▶ Problem to work on
Copy out every line of the data that has the word "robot" somewhere in it.

▶ Data for analysis
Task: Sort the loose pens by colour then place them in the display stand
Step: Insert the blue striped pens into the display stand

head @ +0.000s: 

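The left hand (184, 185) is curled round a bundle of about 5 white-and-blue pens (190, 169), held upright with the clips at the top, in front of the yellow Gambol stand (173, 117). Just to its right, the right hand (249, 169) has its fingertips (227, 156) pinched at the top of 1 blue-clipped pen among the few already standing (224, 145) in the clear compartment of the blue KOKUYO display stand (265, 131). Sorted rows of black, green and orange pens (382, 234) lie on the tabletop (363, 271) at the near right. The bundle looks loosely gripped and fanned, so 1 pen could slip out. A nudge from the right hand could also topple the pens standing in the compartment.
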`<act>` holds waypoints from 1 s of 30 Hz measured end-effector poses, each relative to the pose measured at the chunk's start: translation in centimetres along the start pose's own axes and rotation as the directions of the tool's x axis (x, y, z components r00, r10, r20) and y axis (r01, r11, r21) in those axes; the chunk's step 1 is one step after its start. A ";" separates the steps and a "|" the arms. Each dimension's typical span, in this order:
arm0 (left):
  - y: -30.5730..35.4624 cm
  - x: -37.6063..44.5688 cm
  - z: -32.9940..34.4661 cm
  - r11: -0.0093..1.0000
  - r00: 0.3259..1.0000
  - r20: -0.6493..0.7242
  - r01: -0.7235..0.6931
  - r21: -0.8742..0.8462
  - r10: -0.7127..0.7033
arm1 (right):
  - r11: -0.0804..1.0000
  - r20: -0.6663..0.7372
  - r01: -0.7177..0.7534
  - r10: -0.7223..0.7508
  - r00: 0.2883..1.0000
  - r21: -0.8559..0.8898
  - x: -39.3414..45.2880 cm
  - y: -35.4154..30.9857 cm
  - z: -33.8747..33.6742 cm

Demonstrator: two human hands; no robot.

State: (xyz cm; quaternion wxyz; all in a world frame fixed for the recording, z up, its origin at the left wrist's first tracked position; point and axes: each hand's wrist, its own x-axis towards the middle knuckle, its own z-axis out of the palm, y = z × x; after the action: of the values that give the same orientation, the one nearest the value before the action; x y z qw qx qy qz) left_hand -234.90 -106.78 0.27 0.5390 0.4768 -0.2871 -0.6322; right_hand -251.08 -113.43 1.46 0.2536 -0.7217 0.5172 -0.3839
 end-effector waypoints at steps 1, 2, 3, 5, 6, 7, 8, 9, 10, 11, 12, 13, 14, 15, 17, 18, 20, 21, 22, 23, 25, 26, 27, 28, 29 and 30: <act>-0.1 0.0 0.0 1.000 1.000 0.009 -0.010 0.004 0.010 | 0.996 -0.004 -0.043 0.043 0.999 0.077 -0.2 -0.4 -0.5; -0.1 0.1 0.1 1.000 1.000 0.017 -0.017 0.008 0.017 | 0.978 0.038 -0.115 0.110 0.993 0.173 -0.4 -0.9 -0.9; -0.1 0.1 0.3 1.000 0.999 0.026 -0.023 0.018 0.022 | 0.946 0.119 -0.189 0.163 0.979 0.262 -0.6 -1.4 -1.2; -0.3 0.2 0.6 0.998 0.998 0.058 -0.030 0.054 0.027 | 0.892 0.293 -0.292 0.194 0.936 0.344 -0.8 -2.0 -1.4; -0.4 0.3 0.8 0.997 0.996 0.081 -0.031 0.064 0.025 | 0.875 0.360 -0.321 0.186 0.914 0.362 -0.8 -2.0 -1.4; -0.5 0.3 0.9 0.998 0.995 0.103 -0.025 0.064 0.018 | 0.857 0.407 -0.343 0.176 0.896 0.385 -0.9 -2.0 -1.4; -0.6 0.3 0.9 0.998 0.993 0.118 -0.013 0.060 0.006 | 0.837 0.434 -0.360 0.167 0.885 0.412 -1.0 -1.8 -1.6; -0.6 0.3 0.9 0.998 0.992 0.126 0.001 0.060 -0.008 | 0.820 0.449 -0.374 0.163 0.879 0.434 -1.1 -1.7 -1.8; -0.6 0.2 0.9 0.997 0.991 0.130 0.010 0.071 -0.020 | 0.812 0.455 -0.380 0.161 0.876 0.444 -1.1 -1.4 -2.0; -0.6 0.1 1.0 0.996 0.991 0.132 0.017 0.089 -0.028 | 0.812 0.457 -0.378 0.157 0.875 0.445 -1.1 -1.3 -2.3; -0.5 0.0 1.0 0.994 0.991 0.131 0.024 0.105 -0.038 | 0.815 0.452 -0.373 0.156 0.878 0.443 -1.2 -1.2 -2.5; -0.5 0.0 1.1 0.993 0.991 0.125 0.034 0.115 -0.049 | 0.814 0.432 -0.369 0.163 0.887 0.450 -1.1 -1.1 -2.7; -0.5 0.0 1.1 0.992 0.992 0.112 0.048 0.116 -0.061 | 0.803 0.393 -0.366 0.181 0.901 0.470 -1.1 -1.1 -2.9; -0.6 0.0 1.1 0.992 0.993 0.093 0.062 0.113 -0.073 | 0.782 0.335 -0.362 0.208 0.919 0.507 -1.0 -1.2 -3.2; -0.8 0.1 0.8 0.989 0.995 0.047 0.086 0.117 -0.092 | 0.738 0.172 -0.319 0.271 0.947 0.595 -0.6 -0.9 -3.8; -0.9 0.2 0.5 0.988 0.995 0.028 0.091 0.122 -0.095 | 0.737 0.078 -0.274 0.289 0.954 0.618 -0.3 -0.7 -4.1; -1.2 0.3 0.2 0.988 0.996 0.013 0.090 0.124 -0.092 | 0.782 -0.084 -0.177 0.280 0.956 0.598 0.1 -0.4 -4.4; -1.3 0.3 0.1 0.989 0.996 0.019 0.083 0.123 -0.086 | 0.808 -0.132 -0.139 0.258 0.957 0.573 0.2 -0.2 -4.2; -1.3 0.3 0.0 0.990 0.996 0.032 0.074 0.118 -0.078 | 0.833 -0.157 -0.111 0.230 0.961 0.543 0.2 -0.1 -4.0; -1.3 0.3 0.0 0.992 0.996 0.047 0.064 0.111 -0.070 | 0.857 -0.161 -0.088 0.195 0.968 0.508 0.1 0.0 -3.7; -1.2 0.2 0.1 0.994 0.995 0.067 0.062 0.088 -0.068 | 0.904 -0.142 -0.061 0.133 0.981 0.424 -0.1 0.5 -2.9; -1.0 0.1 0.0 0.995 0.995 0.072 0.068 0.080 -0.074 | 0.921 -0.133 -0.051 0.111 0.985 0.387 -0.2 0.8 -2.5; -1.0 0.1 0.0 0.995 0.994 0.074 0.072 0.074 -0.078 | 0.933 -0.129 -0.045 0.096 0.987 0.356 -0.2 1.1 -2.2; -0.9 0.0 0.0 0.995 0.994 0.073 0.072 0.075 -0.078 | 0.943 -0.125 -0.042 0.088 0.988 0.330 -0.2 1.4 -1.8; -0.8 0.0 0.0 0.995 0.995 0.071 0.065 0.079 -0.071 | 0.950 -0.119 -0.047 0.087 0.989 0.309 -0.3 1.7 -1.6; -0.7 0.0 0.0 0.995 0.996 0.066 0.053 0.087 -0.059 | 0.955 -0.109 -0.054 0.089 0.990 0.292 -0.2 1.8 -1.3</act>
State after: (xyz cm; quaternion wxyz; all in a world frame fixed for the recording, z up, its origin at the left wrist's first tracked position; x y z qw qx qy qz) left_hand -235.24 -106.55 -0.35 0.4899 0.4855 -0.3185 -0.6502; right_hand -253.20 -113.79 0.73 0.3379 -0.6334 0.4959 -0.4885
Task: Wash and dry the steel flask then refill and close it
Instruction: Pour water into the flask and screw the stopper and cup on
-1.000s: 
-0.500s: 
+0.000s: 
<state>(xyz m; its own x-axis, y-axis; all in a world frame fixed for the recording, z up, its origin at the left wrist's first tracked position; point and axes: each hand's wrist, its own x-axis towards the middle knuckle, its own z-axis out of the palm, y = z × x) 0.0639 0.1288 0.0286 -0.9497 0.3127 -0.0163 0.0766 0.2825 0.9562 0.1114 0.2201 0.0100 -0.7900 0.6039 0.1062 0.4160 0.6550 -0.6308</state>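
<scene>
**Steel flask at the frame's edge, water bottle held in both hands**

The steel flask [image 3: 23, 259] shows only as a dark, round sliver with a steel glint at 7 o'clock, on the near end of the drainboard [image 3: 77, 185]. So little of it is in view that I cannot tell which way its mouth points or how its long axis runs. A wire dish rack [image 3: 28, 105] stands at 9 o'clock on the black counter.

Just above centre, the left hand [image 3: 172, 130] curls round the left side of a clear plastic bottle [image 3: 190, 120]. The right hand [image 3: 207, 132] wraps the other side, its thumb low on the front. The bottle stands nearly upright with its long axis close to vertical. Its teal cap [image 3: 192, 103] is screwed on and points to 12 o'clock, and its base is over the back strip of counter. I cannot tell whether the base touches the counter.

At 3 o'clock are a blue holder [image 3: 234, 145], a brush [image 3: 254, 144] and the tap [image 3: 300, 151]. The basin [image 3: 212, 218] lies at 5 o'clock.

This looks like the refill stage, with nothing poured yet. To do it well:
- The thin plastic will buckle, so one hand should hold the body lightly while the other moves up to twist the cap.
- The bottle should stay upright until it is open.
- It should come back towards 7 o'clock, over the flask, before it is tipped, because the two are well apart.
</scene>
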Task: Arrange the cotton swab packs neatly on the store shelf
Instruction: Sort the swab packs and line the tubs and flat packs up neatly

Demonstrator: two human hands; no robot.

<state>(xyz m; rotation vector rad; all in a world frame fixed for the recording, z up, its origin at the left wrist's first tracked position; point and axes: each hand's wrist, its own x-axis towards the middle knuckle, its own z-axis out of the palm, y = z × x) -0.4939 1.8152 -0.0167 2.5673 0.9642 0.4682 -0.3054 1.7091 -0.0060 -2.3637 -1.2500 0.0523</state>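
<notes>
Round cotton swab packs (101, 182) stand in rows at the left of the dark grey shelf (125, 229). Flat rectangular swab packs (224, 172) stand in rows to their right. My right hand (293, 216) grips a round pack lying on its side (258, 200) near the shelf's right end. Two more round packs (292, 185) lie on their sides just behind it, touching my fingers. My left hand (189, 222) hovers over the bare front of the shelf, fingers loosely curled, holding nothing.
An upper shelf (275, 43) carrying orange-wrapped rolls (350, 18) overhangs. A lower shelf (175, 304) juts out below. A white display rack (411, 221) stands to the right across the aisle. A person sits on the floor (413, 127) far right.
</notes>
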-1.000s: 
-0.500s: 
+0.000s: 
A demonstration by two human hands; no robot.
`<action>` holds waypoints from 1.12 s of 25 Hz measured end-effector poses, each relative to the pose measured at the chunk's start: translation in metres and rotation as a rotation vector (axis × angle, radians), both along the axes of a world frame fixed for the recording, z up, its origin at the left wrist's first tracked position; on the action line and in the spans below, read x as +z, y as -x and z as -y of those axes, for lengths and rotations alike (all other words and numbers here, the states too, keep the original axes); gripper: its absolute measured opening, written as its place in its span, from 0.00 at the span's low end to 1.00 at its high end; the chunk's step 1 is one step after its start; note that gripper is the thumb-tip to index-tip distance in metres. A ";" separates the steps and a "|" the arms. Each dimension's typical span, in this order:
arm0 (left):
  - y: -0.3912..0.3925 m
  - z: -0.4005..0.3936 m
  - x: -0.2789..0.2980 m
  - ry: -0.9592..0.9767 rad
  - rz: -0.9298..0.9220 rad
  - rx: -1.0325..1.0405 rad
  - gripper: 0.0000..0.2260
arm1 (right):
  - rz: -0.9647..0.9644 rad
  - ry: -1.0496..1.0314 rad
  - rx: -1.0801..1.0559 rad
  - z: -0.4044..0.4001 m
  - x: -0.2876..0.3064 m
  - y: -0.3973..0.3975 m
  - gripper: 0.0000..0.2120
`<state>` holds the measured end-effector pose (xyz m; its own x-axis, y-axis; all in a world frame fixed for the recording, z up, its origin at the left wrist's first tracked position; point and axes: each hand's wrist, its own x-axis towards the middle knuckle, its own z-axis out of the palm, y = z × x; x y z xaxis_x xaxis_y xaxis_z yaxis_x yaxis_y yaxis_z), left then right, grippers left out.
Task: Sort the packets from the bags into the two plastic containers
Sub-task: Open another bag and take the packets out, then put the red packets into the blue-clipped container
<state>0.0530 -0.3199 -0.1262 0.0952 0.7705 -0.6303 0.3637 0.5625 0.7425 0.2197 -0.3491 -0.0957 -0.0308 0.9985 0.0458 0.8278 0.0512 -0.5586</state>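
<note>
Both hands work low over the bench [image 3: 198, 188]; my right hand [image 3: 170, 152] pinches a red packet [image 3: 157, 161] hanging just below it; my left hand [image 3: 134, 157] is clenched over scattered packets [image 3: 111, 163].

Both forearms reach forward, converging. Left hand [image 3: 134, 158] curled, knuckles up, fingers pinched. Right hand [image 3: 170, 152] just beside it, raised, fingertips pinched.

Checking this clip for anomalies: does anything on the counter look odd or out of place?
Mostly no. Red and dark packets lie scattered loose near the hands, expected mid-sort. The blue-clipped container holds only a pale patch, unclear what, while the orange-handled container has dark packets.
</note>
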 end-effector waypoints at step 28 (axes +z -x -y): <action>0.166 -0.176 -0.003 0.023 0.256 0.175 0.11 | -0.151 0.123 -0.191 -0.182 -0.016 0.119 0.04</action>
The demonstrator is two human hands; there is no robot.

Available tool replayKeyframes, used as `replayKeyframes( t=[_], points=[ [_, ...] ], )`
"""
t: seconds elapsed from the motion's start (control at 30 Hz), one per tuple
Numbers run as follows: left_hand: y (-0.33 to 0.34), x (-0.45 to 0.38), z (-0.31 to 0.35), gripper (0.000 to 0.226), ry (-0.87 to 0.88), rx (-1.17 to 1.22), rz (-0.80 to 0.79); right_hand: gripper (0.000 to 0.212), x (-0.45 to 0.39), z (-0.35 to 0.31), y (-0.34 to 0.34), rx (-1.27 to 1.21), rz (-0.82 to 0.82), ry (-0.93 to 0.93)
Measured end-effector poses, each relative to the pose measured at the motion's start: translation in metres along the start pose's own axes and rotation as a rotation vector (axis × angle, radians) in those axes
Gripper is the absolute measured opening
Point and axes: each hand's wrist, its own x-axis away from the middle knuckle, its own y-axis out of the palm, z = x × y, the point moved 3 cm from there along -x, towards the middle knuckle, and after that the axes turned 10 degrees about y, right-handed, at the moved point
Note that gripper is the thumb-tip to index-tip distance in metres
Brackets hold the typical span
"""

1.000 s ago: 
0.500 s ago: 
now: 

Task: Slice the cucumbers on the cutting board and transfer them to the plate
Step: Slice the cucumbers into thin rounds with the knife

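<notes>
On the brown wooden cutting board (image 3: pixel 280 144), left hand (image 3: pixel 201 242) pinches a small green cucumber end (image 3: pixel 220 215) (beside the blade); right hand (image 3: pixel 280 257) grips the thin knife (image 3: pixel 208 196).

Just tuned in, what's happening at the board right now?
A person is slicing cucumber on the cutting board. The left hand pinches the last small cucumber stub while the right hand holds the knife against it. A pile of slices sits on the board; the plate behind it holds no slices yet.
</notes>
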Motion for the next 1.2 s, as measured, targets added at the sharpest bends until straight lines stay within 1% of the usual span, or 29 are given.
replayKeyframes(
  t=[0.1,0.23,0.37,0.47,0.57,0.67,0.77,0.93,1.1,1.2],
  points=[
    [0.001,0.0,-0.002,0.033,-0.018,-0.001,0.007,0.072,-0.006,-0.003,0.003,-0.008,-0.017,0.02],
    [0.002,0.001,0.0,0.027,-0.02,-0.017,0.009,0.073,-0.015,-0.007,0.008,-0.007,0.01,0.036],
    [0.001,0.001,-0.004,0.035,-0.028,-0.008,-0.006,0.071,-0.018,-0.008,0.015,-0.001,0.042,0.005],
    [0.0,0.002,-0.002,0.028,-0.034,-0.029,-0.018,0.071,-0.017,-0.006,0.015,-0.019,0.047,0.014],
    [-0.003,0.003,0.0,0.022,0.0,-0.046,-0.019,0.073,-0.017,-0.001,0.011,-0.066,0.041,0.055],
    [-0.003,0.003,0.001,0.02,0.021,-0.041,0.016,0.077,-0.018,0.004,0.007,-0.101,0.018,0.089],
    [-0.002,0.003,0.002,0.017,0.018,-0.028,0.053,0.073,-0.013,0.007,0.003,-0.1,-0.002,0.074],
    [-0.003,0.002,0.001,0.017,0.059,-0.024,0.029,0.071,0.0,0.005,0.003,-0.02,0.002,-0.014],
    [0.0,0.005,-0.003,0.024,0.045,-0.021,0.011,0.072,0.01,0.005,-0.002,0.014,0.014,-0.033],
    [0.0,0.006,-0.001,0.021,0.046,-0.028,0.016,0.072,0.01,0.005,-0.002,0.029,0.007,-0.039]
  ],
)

▶ Result
Demonstrator: two human hands; no robot.
Demonstrator: two human hands; no robot.
A demonstration by two human hands; no robot.
The demonstrator is two human hands; there is no robot.

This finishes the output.